▸ **Task requirements**: The listing below contains a span that opens with the line containing "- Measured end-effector" and closes with the line containing "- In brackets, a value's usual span". Return that span exactly.
···
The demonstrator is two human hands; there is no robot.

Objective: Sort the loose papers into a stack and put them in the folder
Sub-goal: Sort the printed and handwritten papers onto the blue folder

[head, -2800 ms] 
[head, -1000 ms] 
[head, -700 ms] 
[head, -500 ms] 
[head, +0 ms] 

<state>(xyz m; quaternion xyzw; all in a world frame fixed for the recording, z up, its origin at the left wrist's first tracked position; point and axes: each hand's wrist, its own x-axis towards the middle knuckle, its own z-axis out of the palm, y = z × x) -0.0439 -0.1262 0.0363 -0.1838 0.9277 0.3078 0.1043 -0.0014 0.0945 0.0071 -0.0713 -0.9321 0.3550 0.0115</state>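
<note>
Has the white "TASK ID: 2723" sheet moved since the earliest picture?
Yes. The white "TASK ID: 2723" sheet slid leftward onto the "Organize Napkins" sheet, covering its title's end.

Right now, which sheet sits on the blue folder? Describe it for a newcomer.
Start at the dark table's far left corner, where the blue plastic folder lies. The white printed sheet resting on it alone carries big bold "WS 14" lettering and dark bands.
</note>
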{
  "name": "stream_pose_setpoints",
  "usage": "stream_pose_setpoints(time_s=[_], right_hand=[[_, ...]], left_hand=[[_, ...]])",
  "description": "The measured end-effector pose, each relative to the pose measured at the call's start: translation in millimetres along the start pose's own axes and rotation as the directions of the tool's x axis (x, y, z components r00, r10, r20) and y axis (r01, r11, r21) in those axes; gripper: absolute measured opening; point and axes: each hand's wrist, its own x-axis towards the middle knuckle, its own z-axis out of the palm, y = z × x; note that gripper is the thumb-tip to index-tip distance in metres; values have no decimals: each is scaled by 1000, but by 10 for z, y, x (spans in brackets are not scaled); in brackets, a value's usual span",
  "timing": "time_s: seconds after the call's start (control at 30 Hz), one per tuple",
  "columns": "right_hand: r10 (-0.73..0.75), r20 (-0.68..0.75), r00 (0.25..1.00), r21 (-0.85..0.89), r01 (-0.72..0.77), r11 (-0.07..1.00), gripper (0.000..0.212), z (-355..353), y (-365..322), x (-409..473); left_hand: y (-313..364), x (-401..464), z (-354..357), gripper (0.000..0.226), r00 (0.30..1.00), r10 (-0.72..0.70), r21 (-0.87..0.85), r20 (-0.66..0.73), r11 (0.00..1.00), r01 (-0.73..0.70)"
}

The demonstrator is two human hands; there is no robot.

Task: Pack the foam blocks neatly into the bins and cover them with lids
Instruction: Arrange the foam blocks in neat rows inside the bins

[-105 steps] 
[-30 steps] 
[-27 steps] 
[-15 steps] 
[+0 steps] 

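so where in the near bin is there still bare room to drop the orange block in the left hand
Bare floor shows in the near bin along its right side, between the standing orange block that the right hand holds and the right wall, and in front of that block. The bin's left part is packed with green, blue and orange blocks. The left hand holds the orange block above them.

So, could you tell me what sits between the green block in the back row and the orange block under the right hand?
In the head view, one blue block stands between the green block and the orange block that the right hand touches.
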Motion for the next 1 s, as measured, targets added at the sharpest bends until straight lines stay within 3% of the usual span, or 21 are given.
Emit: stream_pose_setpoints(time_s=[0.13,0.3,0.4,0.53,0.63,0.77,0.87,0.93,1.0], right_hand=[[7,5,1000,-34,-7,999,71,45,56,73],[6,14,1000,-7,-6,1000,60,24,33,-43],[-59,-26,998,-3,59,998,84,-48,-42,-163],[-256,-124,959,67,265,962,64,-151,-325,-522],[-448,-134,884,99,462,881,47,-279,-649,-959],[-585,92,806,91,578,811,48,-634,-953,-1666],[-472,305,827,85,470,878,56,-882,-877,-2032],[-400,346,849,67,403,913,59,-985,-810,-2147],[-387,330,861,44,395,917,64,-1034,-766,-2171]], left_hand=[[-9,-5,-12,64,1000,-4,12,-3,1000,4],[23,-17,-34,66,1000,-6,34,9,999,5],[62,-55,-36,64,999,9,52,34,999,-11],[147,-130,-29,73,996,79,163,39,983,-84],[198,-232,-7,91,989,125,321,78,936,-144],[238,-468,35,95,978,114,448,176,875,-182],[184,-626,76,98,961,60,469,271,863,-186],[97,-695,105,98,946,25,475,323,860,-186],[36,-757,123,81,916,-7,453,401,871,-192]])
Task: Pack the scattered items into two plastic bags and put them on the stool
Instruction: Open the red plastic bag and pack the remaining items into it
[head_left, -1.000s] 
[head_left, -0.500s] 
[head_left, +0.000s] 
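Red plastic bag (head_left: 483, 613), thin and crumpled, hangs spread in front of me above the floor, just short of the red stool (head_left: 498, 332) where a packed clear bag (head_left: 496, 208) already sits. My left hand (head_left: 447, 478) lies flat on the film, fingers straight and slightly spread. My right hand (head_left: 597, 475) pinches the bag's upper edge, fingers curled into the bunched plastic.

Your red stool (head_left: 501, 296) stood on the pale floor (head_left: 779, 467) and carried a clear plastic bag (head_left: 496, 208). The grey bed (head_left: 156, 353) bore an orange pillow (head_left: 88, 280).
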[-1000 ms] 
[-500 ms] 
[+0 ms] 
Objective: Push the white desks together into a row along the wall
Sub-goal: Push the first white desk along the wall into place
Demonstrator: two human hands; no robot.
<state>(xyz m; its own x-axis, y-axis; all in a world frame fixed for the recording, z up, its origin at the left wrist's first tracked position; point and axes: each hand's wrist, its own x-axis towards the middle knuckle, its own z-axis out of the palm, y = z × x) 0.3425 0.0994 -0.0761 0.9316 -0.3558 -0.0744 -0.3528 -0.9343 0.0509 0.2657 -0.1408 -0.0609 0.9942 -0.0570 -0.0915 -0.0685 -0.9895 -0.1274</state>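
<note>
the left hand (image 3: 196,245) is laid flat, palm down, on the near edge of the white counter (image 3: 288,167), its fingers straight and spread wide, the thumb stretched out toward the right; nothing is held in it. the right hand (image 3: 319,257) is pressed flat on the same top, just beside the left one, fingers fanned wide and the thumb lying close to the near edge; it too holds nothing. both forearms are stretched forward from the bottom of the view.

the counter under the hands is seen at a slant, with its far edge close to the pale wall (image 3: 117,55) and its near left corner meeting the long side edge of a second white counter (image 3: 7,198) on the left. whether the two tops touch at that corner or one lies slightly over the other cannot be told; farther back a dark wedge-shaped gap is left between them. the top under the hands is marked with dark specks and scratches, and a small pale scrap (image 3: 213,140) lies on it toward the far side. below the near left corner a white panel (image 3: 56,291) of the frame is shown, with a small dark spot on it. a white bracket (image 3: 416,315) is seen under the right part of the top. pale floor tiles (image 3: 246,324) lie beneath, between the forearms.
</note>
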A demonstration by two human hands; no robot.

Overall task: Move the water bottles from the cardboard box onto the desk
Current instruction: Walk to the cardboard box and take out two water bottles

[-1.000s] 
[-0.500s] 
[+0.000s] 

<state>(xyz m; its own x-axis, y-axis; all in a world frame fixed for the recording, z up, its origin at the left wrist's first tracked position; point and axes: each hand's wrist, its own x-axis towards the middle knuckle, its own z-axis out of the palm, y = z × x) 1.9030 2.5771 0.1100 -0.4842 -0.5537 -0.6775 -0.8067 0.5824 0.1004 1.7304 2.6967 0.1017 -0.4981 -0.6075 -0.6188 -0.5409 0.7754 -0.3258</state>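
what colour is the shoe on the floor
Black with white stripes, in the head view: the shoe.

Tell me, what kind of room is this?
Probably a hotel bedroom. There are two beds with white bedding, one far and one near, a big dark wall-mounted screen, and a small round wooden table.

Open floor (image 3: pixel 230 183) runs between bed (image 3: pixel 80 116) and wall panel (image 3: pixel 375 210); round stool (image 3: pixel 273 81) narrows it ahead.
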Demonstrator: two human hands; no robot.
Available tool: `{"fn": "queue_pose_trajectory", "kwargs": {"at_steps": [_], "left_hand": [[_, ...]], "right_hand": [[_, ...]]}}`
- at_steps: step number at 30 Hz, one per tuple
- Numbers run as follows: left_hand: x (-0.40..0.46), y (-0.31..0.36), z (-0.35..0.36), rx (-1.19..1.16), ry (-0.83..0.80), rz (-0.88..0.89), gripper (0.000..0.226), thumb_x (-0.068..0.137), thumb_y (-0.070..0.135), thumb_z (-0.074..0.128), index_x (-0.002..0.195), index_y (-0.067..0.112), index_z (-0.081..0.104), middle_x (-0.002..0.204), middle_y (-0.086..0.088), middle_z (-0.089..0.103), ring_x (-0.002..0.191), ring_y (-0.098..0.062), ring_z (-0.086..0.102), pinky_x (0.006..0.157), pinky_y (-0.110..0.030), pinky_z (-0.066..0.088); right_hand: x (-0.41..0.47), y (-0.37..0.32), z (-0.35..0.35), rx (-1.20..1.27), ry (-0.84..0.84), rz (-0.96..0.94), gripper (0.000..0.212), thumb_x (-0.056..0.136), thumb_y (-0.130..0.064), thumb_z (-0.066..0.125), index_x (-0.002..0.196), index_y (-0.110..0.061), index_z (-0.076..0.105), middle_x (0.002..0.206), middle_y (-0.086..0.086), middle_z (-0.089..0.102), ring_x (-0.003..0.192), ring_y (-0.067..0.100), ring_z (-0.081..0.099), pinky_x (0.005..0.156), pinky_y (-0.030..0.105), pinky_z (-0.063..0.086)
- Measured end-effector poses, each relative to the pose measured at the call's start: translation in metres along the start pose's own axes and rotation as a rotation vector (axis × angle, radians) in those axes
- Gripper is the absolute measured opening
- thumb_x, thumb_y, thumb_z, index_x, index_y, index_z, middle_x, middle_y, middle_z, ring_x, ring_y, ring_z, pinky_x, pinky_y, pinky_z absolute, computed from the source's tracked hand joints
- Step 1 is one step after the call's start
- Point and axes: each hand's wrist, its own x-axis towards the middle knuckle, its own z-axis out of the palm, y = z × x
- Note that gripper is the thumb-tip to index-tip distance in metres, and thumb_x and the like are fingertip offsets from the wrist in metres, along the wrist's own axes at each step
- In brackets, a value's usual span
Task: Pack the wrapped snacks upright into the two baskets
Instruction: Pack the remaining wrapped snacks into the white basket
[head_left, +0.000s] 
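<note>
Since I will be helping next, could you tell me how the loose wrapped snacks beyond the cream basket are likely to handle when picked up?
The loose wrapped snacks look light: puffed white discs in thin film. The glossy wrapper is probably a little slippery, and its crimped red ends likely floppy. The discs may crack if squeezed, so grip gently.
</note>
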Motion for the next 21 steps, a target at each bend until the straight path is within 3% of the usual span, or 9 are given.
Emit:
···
▸ **Answer**:
- Measured end-effector poses, each relative to the pose measured at the call's start: translation in metres along the start pose's own axes and rotation as a rotation vector (axis × angle, radians) in those axes
- Gripper is the absolute measured opening
- thumb_x, thumb_y, thumb_z, index_x, index_y, index_z, middle_x, middle_y, middle_z, ring_x, ring_y, ring_z, pinky_x, pinky_y, pinky_z absolute, computed from the source's tracked hand joints
- Step 1 is one step after the call's start
- Point and axes: each hand's wrist, its own x-axis towards the middle knuckle, its own z-axis out of the palm, y = z × x
- Note that gripper is the thumb-tip to index-tip distance in metres, and thumb_x and the like are fingertip offsets from the wrist in metres, along the wrist's own axes at each step
- In brackets, a value's usual span

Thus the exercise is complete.